Pour M. Dunning, le sport supplée certaines fonctions sociales qui étaient autrefois d'ordre exclusivement religieux.

"Il pourrait répondre à certains besoins qui, pour un nombre croissant d'individus, ne sont plus satisfaits dans nos sociétés sans cesse plus laïques et scientifiques", écrit-il dans son livre "Sport Matters" ("Le sport, c'est important").

Partager des émotions fortes, même des sentiments hostiles entre équipes adverses ou des déceptions en cas de défaite: les matchs de football réunissent des fans issus de pays et d'horizons différents autour d'une même passion et sont donc riches en lien social, affirment les spécialistes. Le slogan officiel choisi pour le Mondial-2014 est d'ailleurs "Tous au même rythme".

Les bouffées de violence des hooligans et autres extrémistes ? Elles restent très minoritaires en comparaison des dizaines de millions de spectateurs qui suivent ces rencontres chaque jour dans le monde, soulignent-ils.

Le hooliganisme est d'ailleurs bien davantage lié aux inégalités au sein d'une société qu'il n'est le produit d'une rivalité sportive réelle, estime David Ranc.

"Lorsque vous étudiez la violence dans le football, ça touche des gens qui ont perdu pied socialement, (...) des gens marginalisés, ostracisés, ceux qu'on qualifie de classe populaire. Cela tient beaucoup au climat social", dit-il.

L'un des principaux éléments rassembleurs dans ce sport est sa faculté de créer des héros. "Toutes les histoires qui circulent dans le sport ne sont pas que des pures inventions. Des individus qui n'avaient rien initialement parviennent à la gloire et à la fortune par leurs propres moyens, ce qui leur permet de jouer un rôle dans une société qui leur serait autrement restée inaccessible", note M. Gebauer.

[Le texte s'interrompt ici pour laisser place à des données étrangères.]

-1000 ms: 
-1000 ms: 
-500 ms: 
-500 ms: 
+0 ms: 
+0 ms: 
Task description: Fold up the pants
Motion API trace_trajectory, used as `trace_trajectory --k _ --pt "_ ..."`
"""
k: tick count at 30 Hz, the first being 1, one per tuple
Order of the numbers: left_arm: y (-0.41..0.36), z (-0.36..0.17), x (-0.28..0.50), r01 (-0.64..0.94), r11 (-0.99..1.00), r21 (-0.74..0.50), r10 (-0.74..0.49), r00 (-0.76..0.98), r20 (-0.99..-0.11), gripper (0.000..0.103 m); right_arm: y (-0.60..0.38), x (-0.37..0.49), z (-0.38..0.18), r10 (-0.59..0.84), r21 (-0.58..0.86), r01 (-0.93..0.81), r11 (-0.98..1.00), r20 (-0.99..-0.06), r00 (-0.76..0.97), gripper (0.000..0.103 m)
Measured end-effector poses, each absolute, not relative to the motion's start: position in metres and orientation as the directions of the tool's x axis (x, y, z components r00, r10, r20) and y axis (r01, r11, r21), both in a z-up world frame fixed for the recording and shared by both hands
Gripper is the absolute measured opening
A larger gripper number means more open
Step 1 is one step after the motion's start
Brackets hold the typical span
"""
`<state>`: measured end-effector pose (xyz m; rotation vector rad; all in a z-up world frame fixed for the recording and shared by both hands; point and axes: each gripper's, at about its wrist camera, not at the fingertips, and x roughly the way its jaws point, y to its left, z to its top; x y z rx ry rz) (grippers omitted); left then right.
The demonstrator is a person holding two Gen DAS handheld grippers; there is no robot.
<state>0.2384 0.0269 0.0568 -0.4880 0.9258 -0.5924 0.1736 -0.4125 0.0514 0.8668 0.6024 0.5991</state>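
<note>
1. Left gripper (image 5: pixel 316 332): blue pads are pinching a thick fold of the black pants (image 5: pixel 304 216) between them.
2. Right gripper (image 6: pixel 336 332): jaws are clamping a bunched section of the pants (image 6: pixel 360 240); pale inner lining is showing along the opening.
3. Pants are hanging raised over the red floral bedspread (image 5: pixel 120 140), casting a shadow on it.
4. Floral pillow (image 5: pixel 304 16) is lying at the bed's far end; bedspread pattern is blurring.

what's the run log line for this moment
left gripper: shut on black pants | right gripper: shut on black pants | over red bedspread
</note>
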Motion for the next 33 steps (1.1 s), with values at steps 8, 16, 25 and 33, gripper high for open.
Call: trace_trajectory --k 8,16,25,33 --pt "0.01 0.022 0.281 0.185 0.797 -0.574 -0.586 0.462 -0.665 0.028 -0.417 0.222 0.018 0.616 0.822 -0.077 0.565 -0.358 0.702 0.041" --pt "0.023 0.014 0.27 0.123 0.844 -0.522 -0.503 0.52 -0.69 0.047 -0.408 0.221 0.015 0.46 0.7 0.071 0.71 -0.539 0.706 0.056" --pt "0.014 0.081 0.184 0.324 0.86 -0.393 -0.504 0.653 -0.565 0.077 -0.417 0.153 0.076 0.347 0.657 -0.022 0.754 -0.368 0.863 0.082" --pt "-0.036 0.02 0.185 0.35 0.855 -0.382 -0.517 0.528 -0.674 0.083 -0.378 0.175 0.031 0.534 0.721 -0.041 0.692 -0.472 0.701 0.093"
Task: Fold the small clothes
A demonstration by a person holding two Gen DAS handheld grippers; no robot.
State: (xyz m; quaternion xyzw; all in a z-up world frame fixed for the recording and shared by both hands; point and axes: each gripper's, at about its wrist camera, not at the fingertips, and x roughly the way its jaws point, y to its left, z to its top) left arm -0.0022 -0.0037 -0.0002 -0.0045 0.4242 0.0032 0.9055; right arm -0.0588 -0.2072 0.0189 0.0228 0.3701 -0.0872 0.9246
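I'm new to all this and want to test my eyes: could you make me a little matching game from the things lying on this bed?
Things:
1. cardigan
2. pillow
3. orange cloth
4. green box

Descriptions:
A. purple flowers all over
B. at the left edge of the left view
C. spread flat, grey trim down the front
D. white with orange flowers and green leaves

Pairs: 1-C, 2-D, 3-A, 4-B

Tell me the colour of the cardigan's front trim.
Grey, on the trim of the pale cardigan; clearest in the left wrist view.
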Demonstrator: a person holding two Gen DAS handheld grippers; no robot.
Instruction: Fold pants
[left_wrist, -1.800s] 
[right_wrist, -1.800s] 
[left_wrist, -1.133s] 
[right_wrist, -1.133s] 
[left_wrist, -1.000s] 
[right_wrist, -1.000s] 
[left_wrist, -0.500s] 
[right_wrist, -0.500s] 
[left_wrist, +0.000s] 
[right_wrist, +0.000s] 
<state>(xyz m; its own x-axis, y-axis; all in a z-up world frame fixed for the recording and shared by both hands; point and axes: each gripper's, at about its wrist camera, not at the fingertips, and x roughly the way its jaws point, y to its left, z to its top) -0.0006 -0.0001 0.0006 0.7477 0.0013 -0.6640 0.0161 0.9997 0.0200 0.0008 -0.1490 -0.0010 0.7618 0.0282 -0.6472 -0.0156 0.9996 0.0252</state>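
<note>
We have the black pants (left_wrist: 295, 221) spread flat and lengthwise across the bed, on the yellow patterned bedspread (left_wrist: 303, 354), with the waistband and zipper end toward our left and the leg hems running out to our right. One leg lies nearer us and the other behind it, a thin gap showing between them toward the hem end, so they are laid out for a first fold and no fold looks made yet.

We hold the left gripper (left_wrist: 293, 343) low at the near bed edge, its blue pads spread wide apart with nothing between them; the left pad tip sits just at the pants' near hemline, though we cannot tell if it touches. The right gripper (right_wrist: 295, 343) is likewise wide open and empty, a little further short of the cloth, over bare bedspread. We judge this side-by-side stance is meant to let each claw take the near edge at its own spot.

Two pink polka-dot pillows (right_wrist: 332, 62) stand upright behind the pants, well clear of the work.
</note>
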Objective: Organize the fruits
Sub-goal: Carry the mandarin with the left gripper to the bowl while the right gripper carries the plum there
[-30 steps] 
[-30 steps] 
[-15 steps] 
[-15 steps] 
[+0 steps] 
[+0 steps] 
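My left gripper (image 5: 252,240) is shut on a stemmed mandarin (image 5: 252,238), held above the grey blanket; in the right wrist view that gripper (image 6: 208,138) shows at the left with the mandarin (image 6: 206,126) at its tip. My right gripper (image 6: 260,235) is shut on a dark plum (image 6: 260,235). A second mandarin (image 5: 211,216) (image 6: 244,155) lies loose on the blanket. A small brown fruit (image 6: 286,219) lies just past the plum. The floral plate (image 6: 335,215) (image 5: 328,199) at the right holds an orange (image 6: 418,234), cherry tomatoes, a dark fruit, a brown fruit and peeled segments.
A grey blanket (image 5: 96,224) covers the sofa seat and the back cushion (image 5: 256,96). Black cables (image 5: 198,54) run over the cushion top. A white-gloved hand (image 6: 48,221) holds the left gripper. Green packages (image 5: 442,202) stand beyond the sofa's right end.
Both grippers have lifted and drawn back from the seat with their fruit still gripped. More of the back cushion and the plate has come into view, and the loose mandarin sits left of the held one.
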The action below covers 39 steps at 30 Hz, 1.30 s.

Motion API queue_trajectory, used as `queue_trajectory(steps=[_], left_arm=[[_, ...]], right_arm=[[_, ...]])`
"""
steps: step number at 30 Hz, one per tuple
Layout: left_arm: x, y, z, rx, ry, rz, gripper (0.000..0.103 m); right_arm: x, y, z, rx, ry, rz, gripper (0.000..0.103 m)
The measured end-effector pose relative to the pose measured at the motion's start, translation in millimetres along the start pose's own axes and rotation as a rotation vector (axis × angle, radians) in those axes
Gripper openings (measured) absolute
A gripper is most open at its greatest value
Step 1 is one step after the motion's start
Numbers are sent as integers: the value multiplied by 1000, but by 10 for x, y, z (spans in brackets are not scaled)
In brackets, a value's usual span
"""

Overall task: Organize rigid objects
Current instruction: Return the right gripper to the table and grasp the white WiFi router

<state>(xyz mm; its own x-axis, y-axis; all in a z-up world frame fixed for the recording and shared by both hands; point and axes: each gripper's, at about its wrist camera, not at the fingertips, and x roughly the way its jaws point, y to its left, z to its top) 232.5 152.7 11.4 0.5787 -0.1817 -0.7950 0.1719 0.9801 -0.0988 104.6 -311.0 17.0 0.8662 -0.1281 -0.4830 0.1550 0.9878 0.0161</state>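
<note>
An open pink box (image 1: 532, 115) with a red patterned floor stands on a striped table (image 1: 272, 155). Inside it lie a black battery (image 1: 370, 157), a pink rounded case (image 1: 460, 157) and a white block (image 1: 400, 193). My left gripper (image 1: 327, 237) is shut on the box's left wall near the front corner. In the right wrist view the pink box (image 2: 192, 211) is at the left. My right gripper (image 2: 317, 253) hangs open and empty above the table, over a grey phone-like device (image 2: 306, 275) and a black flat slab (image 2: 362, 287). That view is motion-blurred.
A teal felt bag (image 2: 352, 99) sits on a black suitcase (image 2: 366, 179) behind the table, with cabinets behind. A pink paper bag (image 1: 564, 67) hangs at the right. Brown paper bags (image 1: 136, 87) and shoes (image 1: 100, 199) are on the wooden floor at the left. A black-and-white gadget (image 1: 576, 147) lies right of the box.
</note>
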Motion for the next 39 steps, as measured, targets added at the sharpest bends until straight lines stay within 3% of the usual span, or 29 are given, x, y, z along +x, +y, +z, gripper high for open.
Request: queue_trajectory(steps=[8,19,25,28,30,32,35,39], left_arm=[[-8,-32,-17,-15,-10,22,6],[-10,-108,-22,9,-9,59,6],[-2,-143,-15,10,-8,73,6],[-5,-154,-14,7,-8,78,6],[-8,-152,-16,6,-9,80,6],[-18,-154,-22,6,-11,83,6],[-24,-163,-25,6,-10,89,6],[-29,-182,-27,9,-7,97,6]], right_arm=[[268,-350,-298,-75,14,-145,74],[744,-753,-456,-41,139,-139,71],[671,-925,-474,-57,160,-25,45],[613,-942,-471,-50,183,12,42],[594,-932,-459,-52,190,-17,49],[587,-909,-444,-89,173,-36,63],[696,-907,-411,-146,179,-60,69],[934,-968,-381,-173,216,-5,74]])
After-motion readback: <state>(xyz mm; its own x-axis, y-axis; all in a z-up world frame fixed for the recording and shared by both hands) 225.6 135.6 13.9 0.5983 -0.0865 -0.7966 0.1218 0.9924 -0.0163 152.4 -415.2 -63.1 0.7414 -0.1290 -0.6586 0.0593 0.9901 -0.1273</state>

Tous ces facteurs ont bien sûr contribué à la popularité du foot. Mais ce serait oublier la vitesse du jeu et les prouesses qu'il autorise, l'enthousiasme que suscite un match, et la possibilité d'y jouer quasiment n'importe où, avec un ballon et des règles très simples.

"Bien sûr, d'autres sports ont l'une ou l'autre de ces caractéristiques. Mais le foot est sans doute le seul à les réunir toutes", explique Eric Dunning.